▶ [Action item]: Word for word, repeat the data; no picture should appear in the result.

━━━━━ Supplied data

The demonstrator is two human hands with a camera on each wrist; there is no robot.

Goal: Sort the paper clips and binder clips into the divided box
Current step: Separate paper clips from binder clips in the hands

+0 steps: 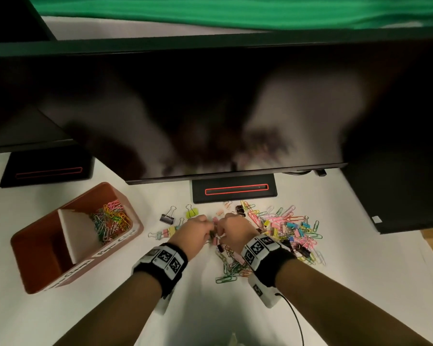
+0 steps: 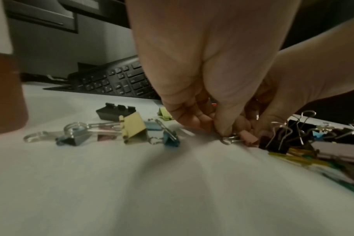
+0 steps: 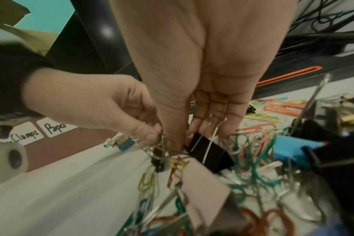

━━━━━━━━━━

▶ [Your solution]:
The demonstrator is two human hands with a camera on each wrist; there is no robot.

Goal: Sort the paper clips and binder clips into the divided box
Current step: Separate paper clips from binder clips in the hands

+0 steps: 
+0 steps: 
+0 steps: 

No more output is needed.